Figure 6: miR-518f-5p differentially affects migration and adhesion of prostate cell lines. (A) Transfection of miR-518f-5p Significantly increased RWPE1 migration at 24h (p = 0.0001****) and 48h (p = 0.0001****) compared to NTC. (B) miR-518f-5p significantly decreased DU145 prostate cancer cell migration at 48h compared to NTC (p = 0.0004***). Results are shown as fluorescence intensity of migratory cells normalized to fluorescence intensity of RWPE1 or DU145 cells prior to commencement of the assay. (C and D). miR-518f-5p significantly increased RWPE1 cell proliferation at 48h (p = 0.0001****) and 72h (p = 0.0001****), but had no substantial effect on DU145 cell proliferation compared to NTC. Results are shown as fold change fluorescence intensity relative to 24h fluorescence. (E) miR-518f-5p significantly decreased RWPE1 cell adhesion to fibronectin (FN) (p = 0.0001****) and basement membrane extract (BME) (p = 0.0001****) compared to NTC. (F) miR-518f-5p significantly increased DU145 cell adhesion to FN (p = 0.0469*) and BME (p = 0.0140*). Results are expressed as ratio of adherence which is fluorescence intensity of adherent cells/fluorescence intensity of total cells. All experiments consisted of mock cells (cells with transfection reagent only) and NTC cells (cells transfected with a scrambled non-targeting miRNA mimic negative control); n = 3 and all y-axes are shown as arbitrary units. Graphs were analysed using ANOVA with Dunnett’s multiple testing.


Tetraspanin CD9 plays a crucial role in cancer progression and metastasis and its protein expression is typically down-regulated in advanced stage and metastatic prostate cancer. Given the potential clinical significance of CD9 in the prevention of transition to a more invasive tumor phenotype, we believe that modulation of CD9 expression may serve as a new therapeutic strategy whereby expression could be supported prior to tumor progression or reactivated in advanced disease stages. However, this requires an understanding of the mechanism/s by which CD9 expression and function is regulated in non-tumourigenic prostate and prostate cancer cells, which we have partially addressed with this study.

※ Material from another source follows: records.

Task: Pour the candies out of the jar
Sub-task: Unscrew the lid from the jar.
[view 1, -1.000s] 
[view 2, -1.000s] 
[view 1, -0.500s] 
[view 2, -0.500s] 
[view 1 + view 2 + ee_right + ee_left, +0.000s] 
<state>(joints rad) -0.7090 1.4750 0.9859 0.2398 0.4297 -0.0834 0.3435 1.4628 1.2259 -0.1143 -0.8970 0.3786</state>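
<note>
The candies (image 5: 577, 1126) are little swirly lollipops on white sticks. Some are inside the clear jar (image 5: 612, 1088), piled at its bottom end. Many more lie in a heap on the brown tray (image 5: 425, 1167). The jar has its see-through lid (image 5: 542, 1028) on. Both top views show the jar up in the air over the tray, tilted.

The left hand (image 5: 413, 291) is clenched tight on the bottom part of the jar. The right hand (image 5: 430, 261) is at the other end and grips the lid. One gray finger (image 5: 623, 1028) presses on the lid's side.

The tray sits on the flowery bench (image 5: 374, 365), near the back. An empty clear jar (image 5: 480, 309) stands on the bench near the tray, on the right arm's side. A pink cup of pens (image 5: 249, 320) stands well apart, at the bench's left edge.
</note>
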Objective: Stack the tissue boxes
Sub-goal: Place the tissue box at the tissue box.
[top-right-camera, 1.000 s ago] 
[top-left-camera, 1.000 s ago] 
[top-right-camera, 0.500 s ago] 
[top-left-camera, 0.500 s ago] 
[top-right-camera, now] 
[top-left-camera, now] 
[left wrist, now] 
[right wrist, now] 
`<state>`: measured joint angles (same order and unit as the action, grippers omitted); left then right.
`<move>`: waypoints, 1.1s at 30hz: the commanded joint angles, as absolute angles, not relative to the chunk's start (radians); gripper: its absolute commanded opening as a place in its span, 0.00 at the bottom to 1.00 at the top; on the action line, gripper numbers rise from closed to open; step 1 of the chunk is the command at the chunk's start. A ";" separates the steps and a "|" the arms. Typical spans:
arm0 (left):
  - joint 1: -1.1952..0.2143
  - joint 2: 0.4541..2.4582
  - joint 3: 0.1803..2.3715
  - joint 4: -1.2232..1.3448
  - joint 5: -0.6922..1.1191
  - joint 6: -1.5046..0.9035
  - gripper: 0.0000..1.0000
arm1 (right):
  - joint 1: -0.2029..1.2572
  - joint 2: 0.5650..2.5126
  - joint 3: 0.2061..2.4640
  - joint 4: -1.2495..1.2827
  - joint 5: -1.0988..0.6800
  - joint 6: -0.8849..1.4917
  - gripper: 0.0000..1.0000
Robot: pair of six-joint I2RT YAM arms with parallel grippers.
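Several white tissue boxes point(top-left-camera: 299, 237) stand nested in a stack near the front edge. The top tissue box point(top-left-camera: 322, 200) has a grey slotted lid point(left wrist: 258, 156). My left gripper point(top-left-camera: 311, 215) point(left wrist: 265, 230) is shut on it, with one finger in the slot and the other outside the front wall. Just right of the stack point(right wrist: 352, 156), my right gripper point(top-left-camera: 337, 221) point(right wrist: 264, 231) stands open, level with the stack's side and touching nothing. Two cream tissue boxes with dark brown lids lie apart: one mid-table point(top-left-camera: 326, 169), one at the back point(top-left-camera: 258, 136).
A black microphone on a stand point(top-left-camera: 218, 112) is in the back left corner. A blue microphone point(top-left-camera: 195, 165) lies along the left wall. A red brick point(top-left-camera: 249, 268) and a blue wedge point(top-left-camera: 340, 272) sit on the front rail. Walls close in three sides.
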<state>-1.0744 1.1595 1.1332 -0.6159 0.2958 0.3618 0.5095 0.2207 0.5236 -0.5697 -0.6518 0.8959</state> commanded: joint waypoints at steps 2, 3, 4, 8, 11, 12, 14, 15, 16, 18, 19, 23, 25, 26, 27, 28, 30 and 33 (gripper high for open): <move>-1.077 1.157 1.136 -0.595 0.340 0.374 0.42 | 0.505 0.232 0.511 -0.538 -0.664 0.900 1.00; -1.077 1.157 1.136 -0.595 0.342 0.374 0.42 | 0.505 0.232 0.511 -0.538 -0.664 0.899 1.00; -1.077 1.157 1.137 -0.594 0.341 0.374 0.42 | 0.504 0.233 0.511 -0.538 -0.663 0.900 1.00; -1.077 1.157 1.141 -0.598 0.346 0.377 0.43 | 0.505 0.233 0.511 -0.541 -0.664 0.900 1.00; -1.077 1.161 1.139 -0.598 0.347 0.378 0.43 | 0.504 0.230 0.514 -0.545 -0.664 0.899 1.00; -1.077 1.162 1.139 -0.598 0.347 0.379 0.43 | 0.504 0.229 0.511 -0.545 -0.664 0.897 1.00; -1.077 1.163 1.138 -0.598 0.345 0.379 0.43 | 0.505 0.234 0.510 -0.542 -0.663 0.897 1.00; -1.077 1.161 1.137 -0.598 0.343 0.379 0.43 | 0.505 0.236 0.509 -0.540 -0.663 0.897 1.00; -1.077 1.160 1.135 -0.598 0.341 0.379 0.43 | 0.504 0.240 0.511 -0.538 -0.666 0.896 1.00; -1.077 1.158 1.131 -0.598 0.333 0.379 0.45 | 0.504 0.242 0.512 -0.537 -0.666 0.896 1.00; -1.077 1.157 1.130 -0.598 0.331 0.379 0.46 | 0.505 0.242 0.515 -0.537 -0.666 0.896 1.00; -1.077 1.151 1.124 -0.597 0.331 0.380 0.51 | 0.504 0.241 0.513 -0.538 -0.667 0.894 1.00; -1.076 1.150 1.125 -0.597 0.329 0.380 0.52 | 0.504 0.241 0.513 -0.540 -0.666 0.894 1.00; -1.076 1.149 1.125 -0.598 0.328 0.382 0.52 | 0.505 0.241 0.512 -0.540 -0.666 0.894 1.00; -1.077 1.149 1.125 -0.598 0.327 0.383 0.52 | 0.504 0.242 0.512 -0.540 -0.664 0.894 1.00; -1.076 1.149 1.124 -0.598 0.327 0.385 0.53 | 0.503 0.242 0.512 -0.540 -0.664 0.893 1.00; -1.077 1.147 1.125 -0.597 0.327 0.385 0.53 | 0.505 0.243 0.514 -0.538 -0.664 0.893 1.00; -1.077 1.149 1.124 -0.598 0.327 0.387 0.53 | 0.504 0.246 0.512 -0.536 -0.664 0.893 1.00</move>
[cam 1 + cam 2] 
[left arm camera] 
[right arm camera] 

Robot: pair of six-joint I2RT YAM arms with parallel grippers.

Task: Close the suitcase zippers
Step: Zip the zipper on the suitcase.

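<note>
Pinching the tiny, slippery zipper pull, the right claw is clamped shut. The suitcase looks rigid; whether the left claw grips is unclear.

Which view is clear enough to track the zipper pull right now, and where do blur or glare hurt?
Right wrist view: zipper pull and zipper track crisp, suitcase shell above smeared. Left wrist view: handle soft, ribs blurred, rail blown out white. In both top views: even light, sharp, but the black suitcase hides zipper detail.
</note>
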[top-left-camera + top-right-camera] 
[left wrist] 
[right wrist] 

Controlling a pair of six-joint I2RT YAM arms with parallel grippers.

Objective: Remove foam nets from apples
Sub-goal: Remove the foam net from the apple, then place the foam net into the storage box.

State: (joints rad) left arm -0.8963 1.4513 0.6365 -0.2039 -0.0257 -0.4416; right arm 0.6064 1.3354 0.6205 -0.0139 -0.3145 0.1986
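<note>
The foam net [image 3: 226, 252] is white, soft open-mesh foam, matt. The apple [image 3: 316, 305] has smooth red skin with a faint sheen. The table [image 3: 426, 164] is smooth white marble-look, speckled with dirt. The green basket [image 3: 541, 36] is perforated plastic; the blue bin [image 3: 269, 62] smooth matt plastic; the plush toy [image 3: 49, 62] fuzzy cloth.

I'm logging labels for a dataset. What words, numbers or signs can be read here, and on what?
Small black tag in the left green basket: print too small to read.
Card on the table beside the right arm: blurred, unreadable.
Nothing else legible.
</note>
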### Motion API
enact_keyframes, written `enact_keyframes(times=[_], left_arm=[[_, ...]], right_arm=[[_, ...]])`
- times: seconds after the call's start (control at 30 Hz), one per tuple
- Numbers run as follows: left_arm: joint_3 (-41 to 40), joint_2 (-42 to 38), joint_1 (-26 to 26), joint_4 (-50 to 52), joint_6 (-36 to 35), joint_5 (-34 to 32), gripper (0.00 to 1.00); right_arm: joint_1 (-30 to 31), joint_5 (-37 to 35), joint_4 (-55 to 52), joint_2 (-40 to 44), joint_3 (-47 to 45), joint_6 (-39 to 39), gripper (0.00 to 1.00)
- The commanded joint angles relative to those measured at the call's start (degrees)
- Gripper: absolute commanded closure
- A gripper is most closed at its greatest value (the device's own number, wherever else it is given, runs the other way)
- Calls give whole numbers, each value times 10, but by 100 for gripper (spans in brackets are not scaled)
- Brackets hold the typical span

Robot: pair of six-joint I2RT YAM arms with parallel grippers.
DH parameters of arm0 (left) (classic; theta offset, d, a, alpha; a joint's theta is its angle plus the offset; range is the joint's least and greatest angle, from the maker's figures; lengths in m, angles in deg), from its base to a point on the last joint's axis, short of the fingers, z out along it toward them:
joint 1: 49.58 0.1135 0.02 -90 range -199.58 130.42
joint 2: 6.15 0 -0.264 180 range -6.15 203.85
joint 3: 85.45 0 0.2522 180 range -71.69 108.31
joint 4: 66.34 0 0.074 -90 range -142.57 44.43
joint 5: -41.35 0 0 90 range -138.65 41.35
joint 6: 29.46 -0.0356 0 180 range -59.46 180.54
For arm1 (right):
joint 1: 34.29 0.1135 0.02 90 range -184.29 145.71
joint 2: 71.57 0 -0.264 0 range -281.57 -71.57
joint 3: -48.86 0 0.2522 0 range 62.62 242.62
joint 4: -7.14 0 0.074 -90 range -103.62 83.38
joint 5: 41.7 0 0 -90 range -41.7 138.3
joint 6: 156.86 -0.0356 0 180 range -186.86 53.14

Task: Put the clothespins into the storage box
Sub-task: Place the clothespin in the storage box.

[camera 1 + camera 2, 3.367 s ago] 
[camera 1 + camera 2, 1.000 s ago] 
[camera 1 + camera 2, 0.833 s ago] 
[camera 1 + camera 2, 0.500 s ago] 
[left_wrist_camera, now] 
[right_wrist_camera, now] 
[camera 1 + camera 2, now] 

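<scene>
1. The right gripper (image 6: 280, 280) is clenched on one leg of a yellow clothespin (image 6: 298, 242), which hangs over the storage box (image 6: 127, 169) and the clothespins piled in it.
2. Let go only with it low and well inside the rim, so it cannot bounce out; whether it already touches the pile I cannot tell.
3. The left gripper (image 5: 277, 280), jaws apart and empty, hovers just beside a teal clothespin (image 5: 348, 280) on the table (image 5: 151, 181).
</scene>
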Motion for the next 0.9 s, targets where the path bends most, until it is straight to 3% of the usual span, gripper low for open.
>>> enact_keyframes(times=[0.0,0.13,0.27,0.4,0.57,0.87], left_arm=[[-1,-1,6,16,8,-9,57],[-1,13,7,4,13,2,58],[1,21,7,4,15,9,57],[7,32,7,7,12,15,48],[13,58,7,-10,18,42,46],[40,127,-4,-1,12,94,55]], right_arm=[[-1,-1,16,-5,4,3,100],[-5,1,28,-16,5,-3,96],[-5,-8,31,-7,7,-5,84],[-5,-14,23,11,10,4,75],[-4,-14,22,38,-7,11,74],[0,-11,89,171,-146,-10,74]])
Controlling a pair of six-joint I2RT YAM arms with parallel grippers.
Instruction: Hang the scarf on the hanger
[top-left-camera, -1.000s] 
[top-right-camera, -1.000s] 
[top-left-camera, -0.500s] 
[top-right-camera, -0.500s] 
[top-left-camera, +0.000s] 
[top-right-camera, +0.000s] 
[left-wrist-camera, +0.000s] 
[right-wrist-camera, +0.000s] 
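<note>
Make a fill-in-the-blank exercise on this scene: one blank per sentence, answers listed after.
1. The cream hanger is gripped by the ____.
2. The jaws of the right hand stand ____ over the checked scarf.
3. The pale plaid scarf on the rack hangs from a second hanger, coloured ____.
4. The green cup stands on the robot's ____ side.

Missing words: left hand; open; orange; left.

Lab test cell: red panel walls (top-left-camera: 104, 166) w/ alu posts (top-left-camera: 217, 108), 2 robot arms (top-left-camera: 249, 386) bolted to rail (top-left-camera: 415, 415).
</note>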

In contrast to expectation, there was minimal change in CD9 total and cell surface protein levels across the panel of tumourigenic and non-tumourigenic prostate cells and no correlation between CD9 mRNA and protein levels. However, prostate cell lines with high CD9 mRNA typically displayed low levels of CD9 protein, suggesting that CD9 may be post-transcriptionally regulated by miRNAs. Furthermore, the level of luciferase activity as regulated by the CD9 3’UTR, showed that endogenous factors worked to different extents within this panel of cell lines to modulate expression via the CD9 3’UTR. This is an important consideration in terms of tumor function, as in addition to loss of CD9 expression, factors that act at the 3’UTR have great capacity to affect many proteins leading to widespread functional differences. Using microarrays to assess global differences in miRNA expression in the cell lines, miR-518f-5p was identified as a potential modulator of CD9 expression, which was then confirmed via transfection of miR-518f-5p mimic.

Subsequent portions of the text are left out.